Dobrowolne ograniczenia okazały się tak dobrowolne, że Kazachstan, ZEA, Irak, Rosja, a nawet Arabia Saudyjska, a także Kuwejt i Oman (trzy ostatnie tylko w niewielkim stopniu) złamały swoje obietnice. Jak już wspomniano powyżej, nadwyżka produkcji przekroczyła 5,572 mln baryłek dziennie. I to musi zostać zrekompensowane. Co więcej, termin ten upływa już 1 czerwca 2026 r. Oznacza to, że nie do końca jest jasne, co tak naprawdę robi OPEC+ – czy zwiększa produkcję, czy ją zmniejsza.
I nie jest to paradoks, ale raczej cyfrowa mgła, którą Saudyjczycy celowo wprowadzają na rynek ropy naftowej.

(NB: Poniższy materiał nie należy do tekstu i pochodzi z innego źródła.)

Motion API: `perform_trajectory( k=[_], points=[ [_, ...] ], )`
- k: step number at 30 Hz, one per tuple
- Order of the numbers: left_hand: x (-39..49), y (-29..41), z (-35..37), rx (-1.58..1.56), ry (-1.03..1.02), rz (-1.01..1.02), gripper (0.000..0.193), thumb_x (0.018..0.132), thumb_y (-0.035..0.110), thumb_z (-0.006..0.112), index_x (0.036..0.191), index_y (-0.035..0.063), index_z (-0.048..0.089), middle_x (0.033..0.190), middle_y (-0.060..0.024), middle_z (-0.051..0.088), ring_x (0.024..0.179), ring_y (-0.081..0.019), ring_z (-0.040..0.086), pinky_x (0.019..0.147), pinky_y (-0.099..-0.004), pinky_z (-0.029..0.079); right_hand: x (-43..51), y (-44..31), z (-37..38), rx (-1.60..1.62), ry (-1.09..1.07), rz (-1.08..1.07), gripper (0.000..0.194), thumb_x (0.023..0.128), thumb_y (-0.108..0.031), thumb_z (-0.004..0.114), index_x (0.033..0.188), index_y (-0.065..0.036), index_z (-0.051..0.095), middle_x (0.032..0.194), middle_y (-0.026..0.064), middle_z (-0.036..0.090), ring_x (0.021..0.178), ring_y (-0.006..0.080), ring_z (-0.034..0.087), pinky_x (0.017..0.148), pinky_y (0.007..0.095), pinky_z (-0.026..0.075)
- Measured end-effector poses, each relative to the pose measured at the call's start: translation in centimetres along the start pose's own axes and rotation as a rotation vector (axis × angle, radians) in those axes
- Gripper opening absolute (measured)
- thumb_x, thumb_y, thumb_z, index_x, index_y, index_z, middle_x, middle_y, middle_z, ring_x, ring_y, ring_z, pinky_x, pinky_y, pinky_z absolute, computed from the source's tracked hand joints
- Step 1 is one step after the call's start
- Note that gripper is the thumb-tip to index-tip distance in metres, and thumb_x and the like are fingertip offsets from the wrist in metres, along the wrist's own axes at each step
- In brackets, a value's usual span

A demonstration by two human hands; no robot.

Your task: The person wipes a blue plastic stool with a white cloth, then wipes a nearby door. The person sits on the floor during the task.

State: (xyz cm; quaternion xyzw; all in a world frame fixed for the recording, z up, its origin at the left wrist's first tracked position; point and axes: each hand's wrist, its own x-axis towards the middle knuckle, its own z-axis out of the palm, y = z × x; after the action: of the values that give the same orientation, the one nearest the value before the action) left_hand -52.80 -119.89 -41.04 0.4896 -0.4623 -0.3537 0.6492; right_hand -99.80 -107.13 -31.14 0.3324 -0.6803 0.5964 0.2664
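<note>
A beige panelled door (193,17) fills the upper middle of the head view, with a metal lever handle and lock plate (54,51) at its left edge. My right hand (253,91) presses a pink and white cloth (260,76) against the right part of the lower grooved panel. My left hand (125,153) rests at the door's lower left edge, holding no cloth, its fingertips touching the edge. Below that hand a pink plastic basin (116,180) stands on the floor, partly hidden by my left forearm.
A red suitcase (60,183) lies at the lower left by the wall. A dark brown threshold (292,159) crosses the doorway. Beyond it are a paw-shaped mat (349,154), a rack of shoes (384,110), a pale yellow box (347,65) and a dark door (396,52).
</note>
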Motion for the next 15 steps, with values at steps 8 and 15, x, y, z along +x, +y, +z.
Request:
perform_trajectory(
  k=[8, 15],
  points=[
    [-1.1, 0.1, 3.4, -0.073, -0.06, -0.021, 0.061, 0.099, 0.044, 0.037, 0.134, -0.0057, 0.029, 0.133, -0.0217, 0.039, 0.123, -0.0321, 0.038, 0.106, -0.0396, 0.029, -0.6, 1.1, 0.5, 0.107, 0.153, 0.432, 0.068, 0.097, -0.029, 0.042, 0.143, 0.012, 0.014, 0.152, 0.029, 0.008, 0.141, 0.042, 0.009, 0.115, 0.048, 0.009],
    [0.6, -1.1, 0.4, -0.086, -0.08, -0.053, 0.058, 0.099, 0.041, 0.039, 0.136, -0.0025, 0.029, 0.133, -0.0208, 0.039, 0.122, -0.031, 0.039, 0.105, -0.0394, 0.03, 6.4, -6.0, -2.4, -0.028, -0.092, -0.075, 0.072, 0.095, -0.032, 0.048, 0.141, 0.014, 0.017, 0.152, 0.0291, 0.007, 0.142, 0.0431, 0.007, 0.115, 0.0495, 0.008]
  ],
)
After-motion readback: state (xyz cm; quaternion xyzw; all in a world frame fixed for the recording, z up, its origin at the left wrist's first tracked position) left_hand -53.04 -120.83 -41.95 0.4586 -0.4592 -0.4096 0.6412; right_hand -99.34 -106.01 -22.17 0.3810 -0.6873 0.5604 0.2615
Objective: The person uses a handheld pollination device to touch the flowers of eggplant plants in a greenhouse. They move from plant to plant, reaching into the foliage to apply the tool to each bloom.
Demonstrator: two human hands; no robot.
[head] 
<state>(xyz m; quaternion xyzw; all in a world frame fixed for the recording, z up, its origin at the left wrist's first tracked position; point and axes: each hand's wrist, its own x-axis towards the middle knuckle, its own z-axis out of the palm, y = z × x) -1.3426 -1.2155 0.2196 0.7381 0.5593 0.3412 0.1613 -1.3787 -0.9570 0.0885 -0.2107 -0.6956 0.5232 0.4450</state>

W kwietniu IEA prognozowała, że dzięki zrekompensowaniu nadwyżki produkcji realny wzrost w OPEC+ nie przekroczy 60 tys. baryłek dziennie w porównaniu z marcem. W raporcie z maja agencja potwierdziła prognozę na kwiecień. Jednakże postać ta nie rozwijała się w jednolity, liniowy sposób. W związku z tym kraje OPEC same zmniejszyły produkcję, podczas gdy OPEC+ ją zwiększyło. IEA oskarżyła Rosję m.in. o zwiększenie produkcji w kwietniu o 170 tys. baryłek dziennie. W efekcie zaczęliśmy wydobywać rzekomo 9,33 miliona „baryłek” dziennie. Arabia Saudyjska natomiast nie zwiększyła produkcji. Sekretariat OPEC twierdzi jednak, że Rosja pozostała na stanowiskach z marca. Obliczenia OPEC są wysoce wiarygodne, ponieważ Międzynarodowa Agencja Energetyczna (IEA) została utworzona w marcu 1974 r. w celu walki z OPEC, dlatego jej dane mogą być nieobiektywne.
Wygląda na to, że Rijad już osiągnął swój cel. Liczba platform wiertniczych w USA spada. Producenci gazu łupkowego nie są rentowni przy cenie 60 dolarów za baryłkę. Nadproduktorzy, zwłaszcza Kazachstan (który został zobowiązany do ograniczenia produkcji o dodatkowe 1,299 mln baryłek dziennie), również są karani załamaniem cen. Dla Arabii Saudyjskiej cena 60–65 dolarów za baryłkę nie jest aż tak przerażająca, choć według obliczeń MFW budżet królestwa staje się wolny od deficytu przy cenie 90 dolarów za baryłkę. Faktem jest, że od marca Saudyjczycy zaczęli ograniczać eksport ropy naftowej, zastępując swoje dostawy eksportem produktów naftowych. Teraz możemy przestać zwiększać produkcję. Co więcej, kontynuują to słowami, ale równoważą to rekompensatą za nadwyżkę produkcji.